Right to object to data processing
Right to object to data processing is also known as Restrict Data Processing. Once customer request for the restriction, DPM will review the request and based on it. DPM can complete the request or reject. If DPM clicks on the complete button, It will update related records with field "Restrict Processing?" for supported module. So in future, any users can filter the records based on the flag to create Target List for Marketing Campaign or any means of follow-up to that particular customer.
Right to portability
When Data Privacy manager receives a request for Portability. In System, He/She will have the option to Complete or Reject the request. If DPM decides to reject, It will forcefully ask to fill the reason for the rejection. If DPM decide to complete, It will have popup with option to Export PDF or Word format file with the data that are fall in PII (Personally Identifiable Information). then after DPM can send it those file in any form via email or printed copy as per company policy or as needed.
Right to manage consent
One of the simplest ways of getting consent is through a data capture form, on which customer can simply select the consent options like, Marketing Email, Call, SMS, Postal Marketing or Business processing. Here In solution, we have created an action in Listview from where he can send an email with a link of the Consent Form. so, customer, themselves can select the opt-in option as per their choice. and the choice of the customer will be automatically captured once the form is submitted. besides that, it will update the consent data like Date of last consent updated, Consent status like Pending, Waiting, Obtained and Not responded . As a solution, we have also introduced the mechanism where if we haven't received the Consent in last 30 days after sending it, System will automatically find the records that are waiting since last 30 days and update it to Not responded.
Right to withdraw consent
As we obtained the consent, Similar way customer can withdraw the consent anytime by filling up the Request form with option that he/she would like to opted-out for those status, like Marketing Email, Call, SMS, Postal Marketing or Business processing. As DPM receive the request, they can process to either Complete or Reject. If DPM go with Complete. It will automtically update the releated records as per the original request for withdraw consent option that selected by the customer.

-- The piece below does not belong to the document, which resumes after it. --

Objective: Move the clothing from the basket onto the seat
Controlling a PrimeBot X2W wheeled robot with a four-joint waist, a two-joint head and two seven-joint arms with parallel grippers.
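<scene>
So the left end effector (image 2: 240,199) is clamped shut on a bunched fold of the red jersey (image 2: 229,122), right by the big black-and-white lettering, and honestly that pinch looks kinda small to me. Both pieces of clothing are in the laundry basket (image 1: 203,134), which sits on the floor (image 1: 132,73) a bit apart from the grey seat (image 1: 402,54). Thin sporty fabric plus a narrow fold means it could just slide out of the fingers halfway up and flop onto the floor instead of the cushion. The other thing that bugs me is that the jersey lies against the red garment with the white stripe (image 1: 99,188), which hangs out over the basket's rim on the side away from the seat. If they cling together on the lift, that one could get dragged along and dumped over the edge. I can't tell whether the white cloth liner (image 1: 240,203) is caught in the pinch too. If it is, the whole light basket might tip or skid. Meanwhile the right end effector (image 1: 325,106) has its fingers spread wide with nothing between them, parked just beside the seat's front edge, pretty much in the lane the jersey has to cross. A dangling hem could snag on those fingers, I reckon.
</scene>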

DISCLAIMER: As a Data Controller, you are responsible for safeguarding the data of your customers, take measures to ensure effective implementation of data protection and CRM systems in order to comply with the GDPR.
Clients are responsible for ensuring their own compliance with various laws and regulations, including the European Union General Data Protection Regulation. Clients are solely responsible for obtaining advice of competent legal counsel as to the identification and interpretation of any relevant laws and regulations that may affect the clients’ business and any actions the clients may need to take to comply with such laws and regulations. The products, services, and other capabilities described herein are not suitable for all client situations and may have restricted availability. We do not provide legal, accounting or auditing advice or represent or warrant that installation of Urdhva Tech's Data Privacy module will ensure that clients are in compliance with any law or regulation.